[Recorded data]
────────────────

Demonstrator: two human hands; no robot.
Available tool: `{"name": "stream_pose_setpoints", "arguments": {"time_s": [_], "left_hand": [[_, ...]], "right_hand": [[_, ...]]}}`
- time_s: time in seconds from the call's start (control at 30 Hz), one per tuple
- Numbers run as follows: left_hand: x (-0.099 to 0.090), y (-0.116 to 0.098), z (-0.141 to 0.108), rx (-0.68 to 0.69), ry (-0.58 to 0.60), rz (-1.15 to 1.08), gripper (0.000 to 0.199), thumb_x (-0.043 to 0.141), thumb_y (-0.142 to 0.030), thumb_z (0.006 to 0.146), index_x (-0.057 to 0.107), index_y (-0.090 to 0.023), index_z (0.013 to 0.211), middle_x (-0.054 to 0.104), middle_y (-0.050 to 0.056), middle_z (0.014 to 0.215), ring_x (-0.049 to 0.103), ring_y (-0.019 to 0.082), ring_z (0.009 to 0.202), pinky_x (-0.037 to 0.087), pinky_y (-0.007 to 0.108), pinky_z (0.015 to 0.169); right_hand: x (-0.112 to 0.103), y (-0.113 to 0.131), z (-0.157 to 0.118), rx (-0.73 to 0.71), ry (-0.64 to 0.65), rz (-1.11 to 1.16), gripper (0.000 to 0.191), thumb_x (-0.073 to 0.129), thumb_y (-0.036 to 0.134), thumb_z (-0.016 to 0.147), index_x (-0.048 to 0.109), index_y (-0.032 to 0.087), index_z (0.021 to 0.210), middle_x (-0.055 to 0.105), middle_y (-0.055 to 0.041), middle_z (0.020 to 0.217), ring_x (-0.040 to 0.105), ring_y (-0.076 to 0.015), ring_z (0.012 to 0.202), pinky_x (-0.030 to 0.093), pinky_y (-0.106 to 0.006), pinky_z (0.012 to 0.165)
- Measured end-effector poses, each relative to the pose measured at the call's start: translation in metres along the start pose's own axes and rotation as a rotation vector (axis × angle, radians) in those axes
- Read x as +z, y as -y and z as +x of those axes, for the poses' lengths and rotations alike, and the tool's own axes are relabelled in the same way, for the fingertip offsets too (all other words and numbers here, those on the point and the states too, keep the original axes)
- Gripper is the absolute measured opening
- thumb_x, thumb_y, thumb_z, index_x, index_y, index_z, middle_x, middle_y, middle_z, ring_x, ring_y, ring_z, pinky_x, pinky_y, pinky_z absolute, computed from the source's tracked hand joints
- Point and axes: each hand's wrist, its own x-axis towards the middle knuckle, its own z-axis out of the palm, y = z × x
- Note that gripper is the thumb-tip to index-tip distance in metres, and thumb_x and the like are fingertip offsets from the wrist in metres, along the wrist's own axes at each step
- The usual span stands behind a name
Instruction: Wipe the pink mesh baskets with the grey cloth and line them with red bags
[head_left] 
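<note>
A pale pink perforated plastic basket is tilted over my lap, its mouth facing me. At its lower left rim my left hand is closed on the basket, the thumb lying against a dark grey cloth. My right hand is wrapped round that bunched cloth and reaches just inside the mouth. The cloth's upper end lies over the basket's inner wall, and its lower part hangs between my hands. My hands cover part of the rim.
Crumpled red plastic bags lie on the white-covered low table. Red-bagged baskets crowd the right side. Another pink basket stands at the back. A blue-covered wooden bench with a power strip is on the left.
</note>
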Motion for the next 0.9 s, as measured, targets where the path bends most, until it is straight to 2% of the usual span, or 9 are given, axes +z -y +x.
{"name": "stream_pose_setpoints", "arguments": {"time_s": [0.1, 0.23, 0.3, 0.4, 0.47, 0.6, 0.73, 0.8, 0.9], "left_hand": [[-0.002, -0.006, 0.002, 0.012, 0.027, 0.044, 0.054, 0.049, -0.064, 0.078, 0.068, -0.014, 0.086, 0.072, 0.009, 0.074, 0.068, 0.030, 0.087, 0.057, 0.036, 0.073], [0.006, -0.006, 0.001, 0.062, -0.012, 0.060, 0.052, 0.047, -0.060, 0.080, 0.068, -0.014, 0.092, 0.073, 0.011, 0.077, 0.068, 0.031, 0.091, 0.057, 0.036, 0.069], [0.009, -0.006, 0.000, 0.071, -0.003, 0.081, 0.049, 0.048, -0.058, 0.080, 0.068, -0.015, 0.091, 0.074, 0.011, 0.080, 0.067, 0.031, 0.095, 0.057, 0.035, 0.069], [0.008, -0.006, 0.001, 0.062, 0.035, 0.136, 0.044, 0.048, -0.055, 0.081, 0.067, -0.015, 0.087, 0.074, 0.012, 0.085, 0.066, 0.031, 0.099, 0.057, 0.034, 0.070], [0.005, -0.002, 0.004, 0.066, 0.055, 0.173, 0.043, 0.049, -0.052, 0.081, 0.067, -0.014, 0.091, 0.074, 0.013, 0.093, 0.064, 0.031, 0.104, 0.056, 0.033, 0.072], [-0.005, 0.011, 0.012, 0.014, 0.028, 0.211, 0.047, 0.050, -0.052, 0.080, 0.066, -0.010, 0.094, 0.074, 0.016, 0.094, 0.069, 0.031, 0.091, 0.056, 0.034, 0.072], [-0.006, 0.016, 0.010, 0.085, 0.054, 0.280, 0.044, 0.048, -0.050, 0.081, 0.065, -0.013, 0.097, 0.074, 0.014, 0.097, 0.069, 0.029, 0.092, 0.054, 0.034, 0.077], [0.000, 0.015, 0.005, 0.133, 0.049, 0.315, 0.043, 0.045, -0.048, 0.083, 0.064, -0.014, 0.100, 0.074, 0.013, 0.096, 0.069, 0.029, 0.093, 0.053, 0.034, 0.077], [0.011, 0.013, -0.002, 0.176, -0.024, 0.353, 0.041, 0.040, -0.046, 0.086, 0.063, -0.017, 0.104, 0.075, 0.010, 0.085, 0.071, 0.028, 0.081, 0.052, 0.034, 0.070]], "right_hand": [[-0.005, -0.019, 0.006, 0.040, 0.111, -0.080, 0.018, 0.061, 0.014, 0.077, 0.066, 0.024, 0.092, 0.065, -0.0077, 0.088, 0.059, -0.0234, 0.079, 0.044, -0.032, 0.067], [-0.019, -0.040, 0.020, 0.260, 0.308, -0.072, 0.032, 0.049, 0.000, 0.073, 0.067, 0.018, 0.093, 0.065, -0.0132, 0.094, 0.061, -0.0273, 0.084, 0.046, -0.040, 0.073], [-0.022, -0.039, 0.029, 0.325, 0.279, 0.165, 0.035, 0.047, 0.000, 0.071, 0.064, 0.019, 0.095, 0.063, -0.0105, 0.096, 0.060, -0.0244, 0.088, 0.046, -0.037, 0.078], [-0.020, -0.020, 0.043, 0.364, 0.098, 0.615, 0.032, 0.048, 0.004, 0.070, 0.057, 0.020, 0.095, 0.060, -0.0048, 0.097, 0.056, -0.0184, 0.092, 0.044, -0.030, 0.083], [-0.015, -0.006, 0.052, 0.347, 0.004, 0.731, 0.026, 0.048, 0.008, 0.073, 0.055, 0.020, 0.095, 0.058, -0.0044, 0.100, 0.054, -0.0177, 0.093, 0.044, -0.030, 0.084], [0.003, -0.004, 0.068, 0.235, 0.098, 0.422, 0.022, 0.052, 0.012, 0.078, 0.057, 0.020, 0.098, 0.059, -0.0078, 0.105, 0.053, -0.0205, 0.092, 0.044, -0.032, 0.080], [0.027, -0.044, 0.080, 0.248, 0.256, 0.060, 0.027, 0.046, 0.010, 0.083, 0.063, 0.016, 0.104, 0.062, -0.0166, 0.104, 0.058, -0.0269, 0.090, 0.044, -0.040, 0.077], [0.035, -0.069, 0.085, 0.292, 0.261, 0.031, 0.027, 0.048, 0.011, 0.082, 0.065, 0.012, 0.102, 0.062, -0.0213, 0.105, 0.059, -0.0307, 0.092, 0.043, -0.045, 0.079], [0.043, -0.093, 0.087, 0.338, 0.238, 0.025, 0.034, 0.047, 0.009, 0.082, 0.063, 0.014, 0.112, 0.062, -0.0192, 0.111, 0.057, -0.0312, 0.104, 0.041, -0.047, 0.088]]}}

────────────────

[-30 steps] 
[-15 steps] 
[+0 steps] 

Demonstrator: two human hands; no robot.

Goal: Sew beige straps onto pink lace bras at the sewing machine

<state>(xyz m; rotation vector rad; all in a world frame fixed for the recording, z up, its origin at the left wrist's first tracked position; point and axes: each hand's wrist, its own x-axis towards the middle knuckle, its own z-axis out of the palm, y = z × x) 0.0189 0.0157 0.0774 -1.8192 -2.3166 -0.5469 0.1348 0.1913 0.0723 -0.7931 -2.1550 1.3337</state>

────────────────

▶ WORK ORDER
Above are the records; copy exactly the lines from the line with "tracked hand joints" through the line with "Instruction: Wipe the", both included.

▶ RESPONSE
- thumb_x, thumb_y, thumb_z, index_x, index_y, index_z, middle_x, middle_y, middle_z, ring_x, ring_y, ring_z, pinky_x, pinky_y, pinky_z absolute, computed from the source's tracked hand joints
- Point and axes: each hand's wrist, its own x-axis towards the middle knuckle, its own z-axis out of the palm, y = z × x
- Note that gripper is the thumb-tip to index-tip distance in metres, and thumb_x and the like are fingertip offsets from the wrist in metres, along the wrist's own axes at each step
- The usual span stands behind a name
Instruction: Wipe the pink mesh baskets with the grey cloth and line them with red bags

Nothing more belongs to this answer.